The Magazine of The Evangelical Lutheran Church in America


CCM opponents discuss options

Clergy and lay people who oppose the 1999 Churchwide Assembly's approval of Called to Common Mission organized 45 regional meetings to discuss and find strategies to address their concerns. At October events, participants listened to speakers who oppose the full communion agreement with the Episcopal Church, then discussed ways to respond to the document.

Participants proposed such possible actions as continuing dialogue, rescinding CCM, holding back synod benevolence, forming a nongeographic confessing synod, joining or forming a different Lutheran church body and withdrawing their congregations from the ELCA.

"This discussion may be good for the church," Paul Spohn, a retired ELCA pastor, told 125 clergy and lay people who attended an Oct. 17 meeting at Alsace Lutheran Church, Reading, Pa.

At an Oct. 23 gathering of 110 people at Emmanuel Lutheran Church, Tacoma, Wash., several expressed concerns, including Gary Jepsen, pastor of Calvary Lutheran Church, Federal Way, Wash.
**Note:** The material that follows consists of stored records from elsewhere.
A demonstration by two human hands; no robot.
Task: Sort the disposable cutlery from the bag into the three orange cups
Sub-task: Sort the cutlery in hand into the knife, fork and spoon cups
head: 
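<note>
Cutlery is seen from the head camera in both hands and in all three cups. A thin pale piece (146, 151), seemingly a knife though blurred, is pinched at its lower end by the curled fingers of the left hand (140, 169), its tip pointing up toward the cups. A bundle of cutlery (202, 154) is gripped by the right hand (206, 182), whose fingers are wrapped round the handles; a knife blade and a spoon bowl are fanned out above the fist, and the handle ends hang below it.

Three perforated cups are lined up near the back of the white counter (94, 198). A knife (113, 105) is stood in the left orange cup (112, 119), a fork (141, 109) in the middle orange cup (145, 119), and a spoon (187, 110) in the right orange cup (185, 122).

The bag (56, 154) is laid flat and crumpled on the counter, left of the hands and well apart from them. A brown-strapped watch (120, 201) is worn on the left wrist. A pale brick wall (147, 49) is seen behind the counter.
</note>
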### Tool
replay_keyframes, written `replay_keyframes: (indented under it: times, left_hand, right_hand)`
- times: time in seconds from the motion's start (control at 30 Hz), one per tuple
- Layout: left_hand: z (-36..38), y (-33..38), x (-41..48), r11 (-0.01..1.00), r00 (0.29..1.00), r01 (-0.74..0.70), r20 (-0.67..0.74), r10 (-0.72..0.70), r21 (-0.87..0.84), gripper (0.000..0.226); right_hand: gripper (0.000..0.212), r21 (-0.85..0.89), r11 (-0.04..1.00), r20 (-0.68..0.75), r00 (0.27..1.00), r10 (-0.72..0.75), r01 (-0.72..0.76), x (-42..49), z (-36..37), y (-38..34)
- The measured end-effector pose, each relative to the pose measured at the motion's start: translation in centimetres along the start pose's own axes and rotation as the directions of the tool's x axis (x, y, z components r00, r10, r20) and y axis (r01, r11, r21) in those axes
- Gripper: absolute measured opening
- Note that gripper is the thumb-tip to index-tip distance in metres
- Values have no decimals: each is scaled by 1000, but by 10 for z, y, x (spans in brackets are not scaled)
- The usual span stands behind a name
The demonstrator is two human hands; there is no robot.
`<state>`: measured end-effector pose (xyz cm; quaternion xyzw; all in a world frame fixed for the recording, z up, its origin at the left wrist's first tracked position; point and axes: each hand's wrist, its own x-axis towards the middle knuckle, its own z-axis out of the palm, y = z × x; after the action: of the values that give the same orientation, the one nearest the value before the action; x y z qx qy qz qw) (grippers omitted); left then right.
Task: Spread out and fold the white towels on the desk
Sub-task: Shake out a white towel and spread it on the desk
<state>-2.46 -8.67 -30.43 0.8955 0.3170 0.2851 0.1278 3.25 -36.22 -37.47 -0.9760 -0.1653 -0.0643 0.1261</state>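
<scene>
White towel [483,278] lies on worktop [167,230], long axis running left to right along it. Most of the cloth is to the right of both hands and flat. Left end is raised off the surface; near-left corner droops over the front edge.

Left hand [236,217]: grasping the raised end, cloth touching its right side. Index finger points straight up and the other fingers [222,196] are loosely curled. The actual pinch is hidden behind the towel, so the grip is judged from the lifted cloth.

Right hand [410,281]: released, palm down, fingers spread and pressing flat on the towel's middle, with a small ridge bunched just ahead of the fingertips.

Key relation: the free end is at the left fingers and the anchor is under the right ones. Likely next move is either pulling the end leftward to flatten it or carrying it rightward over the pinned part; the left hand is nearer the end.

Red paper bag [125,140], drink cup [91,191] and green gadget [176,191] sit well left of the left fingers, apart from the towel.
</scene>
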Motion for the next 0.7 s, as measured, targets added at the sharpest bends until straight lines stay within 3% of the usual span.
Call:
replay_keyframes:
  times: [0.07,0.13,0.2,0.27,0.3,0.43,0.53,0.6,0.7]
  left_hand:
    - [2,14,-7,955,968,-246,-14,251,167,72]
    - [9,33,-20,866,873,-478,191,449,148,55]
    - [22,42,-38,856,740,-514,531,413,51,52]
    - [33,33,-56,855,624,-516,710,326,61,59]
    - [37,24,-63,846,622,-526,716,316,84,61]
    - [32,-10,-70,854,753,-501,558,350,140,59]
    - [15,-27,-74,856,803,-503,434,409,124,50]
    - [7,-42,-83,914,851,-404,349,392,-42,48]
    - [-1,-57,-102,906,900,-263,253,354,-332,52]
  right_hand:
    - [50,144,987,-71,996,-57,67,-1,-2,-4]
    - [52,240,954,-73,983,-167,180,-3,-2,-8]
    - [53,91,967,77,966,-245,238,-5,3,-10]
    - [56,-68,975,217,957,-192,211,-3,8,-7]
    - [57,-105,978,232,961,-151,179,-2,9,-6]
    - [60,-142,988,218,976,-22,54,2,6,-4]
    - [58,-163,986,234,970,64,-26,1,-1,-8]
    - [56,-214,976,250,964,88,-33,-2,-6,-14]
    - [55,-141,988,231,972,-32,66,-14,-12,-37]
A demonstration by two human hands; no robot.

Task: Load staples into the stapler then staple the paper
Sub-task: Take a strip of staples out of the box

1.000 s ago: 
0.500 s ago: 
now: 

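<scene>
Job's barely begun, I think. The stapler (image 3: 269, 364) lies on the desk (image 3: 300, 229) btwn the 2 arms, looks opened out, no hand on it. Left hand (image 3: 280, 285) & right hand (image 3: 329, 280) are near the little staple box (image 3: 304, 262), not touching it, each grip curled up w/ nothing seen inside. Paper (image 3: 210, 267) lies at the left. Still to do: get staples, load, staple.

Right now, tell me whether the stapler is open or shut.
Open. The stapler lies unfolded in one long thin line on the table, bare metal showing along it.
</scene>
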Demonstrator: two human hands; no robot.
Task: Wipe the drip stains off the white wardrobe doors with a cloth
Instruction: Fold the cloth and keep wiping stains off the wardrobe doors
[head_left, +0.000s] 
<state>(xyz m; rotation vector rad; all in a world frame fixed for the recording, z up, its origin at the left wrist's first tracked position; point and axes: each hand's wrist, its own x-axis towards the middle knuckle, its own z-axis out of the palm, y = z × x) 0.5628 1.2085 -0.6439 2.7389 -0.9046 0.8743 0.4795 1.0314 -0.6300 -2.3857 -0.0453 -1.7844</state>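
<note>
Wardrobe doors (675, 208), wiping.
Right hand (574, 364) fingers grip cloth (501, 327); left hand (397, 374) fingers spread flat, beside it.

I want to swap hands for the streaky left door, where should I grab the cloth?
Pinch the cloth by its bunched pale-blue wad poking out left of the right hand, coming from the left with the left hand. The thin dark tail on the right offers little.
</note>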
Jepsen said Lutheran confessional statements had been glossed over in order to get along with Episcopalians.

Charles Bailey, pastor of All Saints Lutheran Church, Auburn, Wash., said he was dismayed that he wasn't alert to political maneuvering behind acceptance of the document.

"The fact that nearly one-third of the voting members of the Denver assembly voted against this document demonstrates that this issue should have continuing attention within the ELCA," said Kip Tyler, a pastor of Lutheran Church of the Master, Omaha, Neb., at an Oct. 30 gathering hosted by the congregation.

The Omaha gathering, which drew 196 people, "indicated the need for an educational process," said John Chatelain, an attorney who organized the event. Rachel Sund, a lay member who said she was there to seek answers, agreed: "I need more clarification about what all this means."

Nebraska Synod Bishop Richard Jessen, who supports CCM, attended the Omaha gathering. "Members of the church have a right to dissent and we all have the responsibility to listen carefully to them," Jessen said.